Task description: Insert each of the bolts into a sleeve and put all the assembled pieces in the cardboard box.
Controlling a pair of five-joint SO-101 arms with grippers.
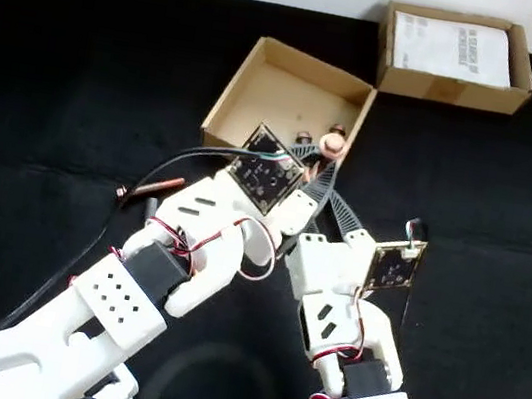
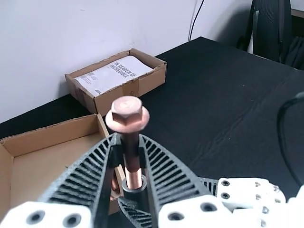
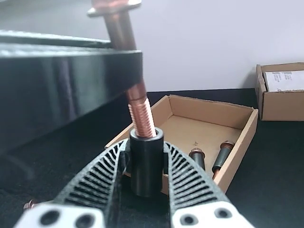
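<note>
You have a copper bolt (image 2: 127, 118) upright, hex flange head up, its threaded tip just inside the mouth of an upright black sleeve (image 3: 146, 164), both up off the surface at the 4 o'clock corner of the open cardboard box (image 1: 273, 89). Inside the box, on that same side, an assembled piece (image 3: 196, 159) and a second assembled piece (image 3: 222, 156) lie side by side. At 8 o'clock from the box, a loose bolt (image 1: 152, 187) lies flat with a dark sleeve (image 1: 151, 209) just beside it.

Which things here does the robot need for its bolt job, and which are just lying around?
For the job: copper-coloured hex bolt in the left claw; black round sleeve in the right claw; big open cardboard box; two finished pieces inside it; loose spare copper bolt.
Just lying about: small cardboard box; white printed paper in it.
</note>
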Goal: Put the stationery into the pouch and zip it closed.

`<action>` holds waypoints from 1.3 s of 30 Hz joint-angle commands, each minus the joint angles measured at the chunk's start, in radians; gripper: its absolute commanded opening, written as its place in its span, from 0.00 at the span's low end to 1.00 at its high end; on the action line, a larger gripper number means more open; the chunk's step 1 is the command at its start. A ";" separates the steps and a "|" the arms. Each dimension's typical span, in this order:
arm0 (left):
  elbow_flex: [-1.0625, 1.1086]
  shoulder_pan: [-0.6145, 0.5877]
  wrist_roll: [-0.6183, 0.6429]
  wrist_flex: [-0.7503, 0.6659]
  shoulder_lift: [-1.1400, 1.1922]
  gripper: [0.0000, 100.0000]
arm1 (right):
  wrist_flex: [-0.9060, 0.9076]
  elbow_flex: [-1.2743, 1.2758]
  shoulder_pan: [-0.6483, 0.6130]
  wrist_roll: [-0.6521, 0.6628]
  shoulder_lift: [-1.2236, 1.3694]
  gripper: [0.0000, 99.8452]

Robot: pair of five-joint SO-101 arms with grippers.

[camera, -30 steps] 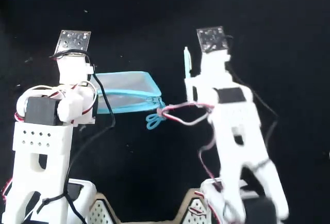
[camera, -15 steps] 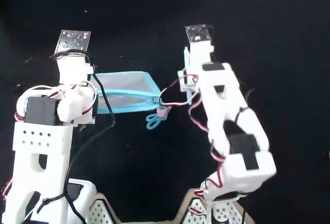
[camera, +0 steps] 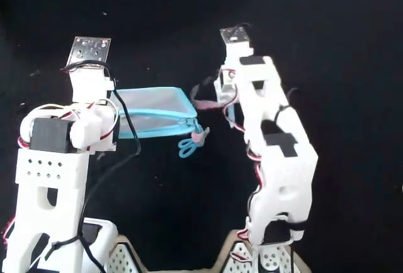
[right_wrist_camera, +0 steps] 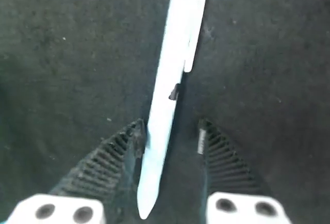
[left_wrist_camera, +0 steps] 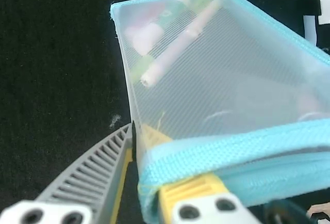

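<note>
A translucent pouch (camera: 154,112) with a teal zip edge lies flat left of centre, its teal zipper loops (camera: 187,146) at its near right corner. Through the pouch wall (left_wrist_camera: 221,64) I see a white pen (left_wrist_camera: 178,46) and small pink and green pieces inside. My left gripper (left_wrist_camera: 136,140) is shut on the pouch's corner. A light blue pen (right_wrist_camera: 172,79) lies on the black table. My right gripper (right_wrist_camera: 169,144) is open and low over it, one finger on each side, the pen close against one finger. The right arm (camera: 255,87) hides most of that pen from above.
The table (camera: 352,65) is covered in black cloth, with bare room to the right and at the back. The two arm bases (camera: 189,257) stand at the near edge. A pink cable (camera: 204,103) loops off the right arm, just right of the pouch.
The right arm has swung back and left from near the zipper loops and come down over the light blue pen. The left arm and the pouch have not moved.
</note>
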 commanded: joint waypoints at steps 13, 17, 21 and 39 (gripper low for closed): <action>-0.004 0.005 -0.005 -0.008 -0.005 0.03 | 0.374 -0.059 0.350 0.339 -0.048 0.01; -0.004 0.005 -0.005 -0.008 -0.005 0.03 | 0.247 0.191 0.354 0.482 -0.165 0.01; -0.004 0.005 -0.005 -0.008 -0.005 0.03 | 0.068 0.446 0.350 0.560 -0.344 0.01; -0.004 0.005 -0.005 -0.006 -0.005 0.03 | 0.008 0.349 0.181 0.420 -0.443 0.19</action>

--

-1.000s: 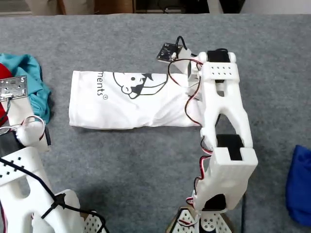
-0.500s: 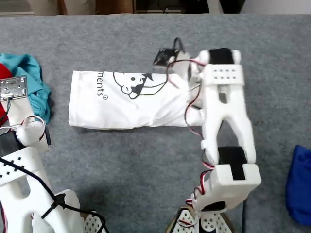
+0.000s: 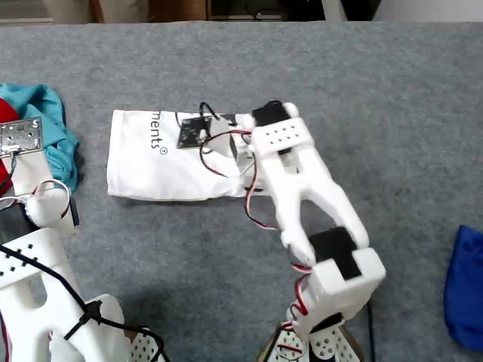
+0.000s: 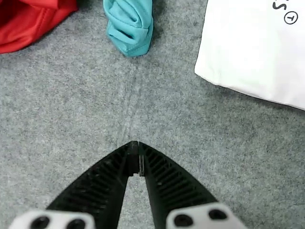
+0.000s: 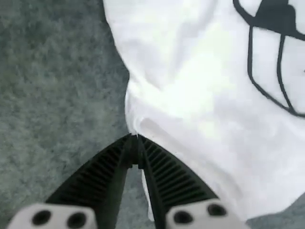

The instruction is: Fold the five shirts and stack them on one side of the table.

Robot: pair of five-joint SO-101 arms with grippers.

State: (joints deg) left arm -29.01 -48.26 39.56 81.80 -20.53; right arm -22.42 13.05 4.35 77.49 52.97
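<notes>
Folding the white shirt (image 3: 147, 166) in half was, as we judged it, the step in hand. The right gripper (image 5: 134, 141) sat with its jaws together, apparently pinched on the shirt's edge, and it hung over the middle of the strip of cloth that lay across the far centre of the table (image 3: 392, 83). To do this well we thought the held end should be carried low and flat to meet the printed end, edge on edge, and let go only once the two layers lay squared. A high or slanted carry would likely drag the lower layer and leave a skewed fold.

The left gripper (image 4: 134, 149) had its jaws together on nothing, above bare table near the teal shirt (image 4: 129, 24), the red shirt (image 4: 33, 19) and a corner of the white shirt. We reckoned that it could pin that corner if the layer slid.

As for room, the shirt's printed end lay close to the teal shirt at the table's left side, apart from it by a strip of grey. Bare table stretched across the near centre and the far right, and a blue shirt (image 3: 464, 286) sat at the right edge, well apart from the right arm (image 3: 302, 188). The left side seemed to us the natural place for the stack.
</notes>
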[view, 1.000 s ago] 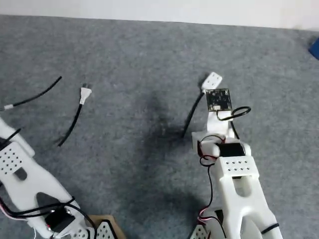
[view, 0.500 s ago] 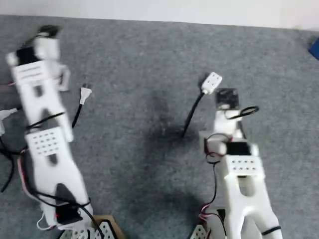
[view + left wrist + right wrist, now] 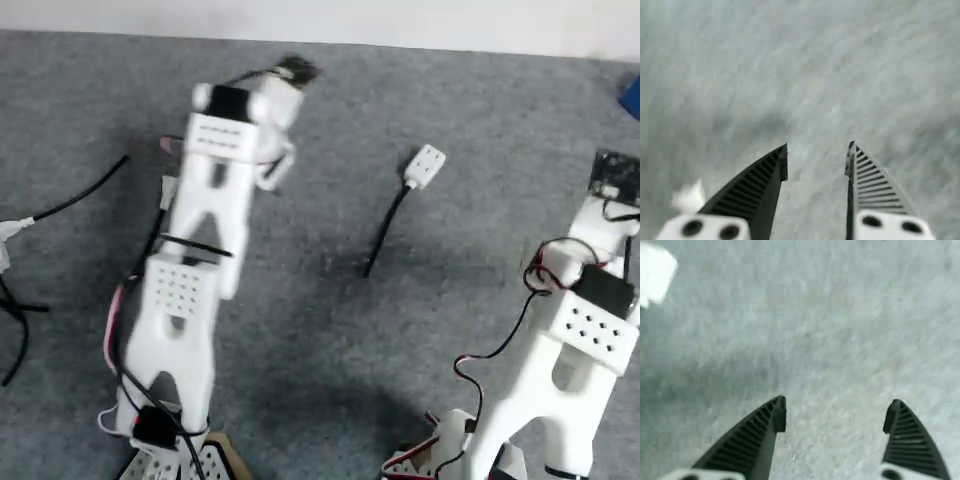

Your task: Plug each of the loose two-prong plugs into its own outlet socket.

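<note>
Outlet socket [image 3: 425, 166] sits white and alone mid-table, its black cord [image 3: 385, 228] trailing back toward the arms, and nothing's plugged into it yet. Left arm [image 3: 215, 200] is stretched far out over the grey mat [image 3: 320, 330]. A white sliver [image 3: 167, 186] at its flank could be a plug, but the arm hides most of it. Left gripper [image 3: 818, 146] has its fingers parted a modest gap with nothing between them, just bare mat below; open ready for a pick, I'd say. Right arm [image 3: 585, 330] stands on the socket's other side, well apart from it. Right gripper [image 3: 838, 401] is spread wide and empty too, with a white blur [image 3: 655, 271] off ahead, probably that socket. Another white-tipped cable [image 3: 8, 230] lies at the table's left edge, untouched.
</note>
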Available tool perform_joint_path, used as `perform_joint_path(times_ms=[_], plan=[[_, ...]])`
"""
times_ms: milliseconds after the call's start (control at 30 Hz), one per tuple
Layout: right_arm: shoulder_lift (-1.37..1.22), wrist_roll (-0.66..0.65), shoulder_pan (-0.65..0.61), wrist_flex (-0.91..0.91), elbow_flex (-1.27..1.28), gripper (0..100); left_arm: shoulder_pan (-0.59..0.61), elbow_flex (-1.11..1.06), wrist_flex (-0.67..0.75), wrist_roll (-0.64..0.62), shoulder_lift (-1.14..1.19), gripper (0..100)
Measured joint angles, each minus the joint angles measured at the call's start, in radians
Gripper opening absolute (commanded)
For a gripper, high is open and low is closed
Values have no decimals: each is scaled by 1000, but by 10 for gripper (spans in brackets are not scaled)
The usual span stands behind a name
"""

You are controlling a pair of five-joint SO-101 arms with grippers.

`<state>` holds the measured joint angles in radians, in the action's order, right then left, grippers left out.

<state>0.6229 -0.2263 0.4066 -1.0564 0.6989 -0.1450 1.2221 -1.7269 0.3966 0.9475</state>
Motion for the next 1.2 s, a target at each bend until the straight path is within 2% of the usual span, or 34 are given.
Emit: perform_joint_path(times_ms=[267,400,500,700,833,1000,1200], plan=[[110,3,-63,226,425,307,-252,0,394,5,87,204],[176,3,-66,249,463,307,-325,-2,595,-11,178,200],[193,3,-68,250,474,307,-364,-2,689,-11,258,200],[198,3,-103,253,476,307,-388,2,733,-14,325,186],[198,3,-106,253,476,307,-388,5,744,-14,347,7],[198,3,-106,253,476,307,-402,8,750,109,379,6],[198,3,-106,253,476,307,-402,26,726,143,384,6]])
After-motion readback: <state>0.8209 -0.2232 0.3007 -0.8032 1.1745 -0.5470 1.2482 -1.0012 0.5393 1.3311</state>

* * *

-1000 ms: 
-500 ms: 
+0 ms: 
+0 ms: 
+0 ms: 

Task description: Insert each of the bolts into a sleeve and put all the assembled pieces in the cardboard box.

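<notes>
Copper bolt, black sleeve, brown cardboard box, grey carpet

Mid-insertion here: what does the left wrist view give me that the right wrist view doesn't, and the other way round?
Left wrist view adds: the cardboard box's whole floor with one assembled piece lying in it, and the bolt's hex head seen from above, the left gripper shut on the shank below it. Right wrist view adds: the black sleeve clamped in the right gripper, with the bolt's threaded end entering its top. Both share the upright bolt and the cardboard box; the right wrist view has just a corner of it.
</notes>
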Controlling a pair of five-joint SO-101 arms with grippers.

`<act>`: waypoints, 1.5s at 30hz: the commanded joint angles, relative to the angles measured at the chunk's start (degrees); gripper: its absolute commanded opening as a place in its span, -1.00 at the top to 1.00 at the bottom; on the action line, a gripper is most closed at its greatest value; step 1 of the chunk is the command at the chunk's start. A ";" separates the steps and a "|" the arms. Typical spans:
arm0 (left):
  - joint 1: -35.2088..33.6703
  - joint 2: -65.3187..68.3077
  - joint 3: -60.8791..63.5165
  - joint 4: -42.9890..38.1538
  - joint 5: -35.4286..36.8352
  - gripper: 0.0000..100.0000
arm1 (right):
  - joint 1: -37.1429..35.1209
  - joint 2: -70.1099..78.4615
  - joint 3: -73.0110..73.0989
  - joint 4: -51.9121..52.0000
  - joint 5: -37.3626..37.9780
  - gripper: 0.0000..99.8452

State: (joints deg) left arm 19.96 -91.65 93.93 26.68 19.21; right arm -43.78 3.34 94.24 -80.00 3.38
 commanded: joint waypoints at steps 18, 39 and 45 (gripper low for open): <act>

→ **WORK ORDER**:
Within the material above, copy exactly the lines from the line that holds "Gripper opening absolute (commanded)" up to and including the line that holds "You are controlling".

→ **OUTPUT OF THE TASK**:
Gripper opening absolute (commanded)
For a gripper, high is open and low is closed
Values have no decimals: each is scaled by 1000, but by 10 for gripper (spans in brackets are not scaled)
The usual span stands behind a name
"""

You are controlling a pair of five-joint SO-101 arms with grippers.

No further work remains in this exercise.